__Assignment__: Only the pictures should be dropped; every line of the data must come back exactly as written.

__Dataset extract__:
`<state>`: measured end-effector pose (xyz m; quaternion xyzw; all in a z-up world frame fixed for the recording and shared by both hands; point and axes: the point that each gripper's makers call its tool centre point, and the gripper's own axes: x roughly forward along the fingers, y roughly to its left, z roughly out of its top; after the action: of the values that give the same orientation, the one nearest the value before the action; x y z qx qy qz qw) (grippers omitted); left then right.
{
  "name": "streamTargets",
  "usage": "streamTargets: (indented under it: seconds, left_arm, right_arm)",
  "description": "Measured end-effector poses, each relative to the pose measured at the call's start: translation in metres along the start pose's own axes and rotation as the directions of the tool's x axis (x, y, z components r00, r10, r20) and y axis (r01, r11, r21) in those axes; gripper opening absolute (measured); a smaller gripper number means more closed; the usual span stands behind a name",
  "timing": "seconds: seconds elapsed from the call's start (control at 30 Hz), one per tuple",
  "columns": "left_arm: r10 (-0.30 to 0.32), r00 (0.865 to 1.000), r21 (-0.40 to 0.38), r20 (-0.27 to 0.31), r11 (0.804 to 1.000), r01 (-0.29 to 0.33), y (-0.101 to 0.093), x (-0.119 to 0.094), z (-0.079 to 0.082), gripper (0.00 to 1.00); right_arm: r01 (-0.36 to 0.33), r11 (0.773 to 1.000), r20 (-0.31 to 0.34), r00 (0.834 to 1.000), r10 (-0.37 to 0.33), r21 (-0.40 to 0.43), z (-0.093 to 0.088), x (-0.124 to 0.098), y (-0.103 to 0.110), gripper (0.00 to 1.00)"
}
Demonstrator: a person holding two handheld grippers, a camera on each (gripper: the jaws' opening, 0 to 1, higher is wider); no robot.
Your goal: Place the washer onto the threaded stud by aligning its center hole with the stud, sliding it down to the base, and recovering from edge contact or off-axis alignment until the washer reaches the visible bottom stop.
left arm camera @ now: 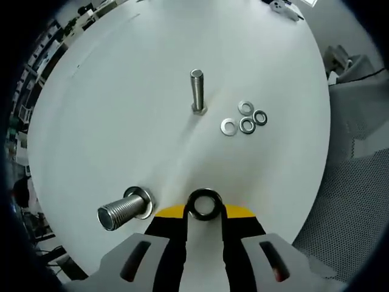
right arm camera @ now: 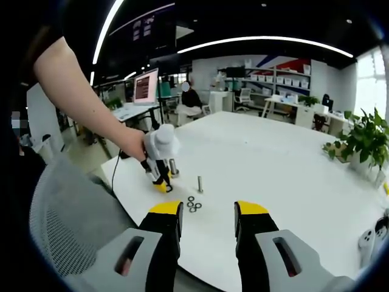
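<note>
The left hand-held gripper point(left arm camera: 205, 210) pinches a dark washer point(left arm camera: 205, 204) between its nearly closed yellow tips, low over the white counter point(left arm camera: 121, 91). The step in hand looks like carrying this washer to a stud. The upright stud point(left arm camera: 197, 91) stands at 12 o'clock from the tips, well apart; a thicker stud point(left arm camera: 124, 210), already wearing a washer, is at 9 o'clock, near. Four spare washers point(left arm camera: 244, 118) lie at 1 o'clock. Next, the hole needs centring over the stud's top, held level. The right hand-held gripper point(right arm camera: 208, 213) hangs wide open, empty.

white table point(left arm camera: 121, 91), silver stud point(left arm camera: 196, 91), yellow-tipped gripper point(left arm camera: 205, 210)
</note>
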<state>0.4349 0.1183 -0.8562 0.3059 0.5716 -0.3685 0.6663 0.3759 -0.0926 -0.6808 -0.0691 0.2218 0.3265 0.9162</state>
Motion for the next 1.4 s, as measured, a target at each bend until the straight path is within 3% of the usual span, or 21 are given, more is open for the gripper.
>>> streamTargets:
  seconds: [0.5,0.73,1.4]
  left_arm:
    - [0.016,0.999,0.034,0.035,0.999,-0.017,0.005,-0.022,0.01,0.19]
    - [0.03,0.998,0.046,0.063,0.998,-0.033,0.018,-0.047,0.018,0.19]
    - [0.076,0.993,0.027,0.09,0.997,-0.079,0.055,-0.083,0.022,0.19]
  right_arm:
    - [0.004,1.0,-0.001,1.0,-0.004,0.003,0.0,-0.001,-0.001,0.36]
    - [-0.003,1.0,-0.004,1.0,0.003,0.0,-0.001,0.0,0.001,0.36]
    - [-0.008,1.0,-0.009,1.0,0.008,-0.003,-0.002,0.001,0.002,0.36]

__Result__:
`<state>`: measured end-effector pose (xyz m; quaternion xyzw; all in a z-up world frame fixed for the recording and shared by both hands; point and axes: the point that each gripper's makers call its tool centre point, and the gripper's own axes: x roughly forward along the fingers, y roughly to its left, z roughly out of its top; after the action: of the values that give the same orientation, the one nearest the value before the action; x y z qx qy qz qw) (grippers omitted); left then right.
{
  "name": "streamTargets",
  "usage": "streamTargets: (indented under it: seconds, left_arm, right_arm)",
  "description": "Measured end-effector poses, each relative to the pose measured at the call's start: translation in metres along the start pose's own axes and rotation as the directions of the tool's x axis (x, y, z components r00, r10, r20) and y axis (r01, r11, r21) in those axes; gripper opening absolute (measured); a smaller gripper number means more closed; the usual span stands behind a name",
  "timing": "seconds: seconds elapsed from the call's start (control at 30 Hz), one per tuple",
  "columns": "left_arm: r10 (-0.30 to 0.32), r00 (0.865 to 1.000), r21 (-0.40 to 0.38), r20 (-0.27 to 0.31), r11 (0.804 to 1.000), r01 (-0.29 to 0.33), y (-0.101 to 0.093), x (-0.119 to 0.094), z (-0.079 to 0.082), gripper (0.00 to 1.00); right_arm: r01 (-0.36 to 0.33), r11 (0.773 to 1.000), r20 (-0.31 to 0.34), r00 (0.834 to 1.000), r10 (-0.37 to 0.33), r21 (-0.40 to 0.43), z (-0.093 to 0.088), x (-0.124 to 0.098), y (-0.103 to 0.110), gripper (0.00 to 1.00)"
}
Demonstrator: a person holding two handheld grippers, a camera on each (gripper: the jaws' opening, 0 to 1, higher is wider); no robot.
Your goal: Place the washer onto the threaded stud by aligning its center hole with the stud, sliding it down to the base, and recovering from edge contact or off-axis alignment until the washer reaches the visible bottom stop.
left arm camera @ now: 
right arm camera @ now: 
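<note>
The left hand-held gripper point(left arm camera: 205, 210) pinches a dark washer point(left arm camera: 205, 204) between its nearly closed yellow tips, low over the white counter point(left arm camera: 121, 91). The step in hand looks like carrying this washer to a stud. The upright stud point(left arm camera: 197, 91) stands at 12 o'clock from the tips, well apart; a thicker stud point(left arm camera: 124, 210), already wearing a washer, is at 9 o'clock, near. Four spare washers point(left arm camera: 244, 118) lie at 1 o'clock. Next, the hole needs centring over the stud's top, held level. The right hand-held gripper point(right arm camera: 208, 213) hangs wide open, empty.

white table point(left arm camera: 121, 91), silver stud point(left arm camera: 196, 91), yellow-tipped gripper point(left arm camera: 205, 210)
</note>
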<state>0.4349 0.1183 -0.8562 0.3059 0.5716 -0.3685 0.6663 0.3759 -0.0926 -0.6808 -0.0691 0.2218 0.3265 0.9162</state>
Motion for the next 1.4 s, as measured, a target at each bend until the straight path is within 3% of the usual span, or 21 are given, more is open for the gripper.
>>> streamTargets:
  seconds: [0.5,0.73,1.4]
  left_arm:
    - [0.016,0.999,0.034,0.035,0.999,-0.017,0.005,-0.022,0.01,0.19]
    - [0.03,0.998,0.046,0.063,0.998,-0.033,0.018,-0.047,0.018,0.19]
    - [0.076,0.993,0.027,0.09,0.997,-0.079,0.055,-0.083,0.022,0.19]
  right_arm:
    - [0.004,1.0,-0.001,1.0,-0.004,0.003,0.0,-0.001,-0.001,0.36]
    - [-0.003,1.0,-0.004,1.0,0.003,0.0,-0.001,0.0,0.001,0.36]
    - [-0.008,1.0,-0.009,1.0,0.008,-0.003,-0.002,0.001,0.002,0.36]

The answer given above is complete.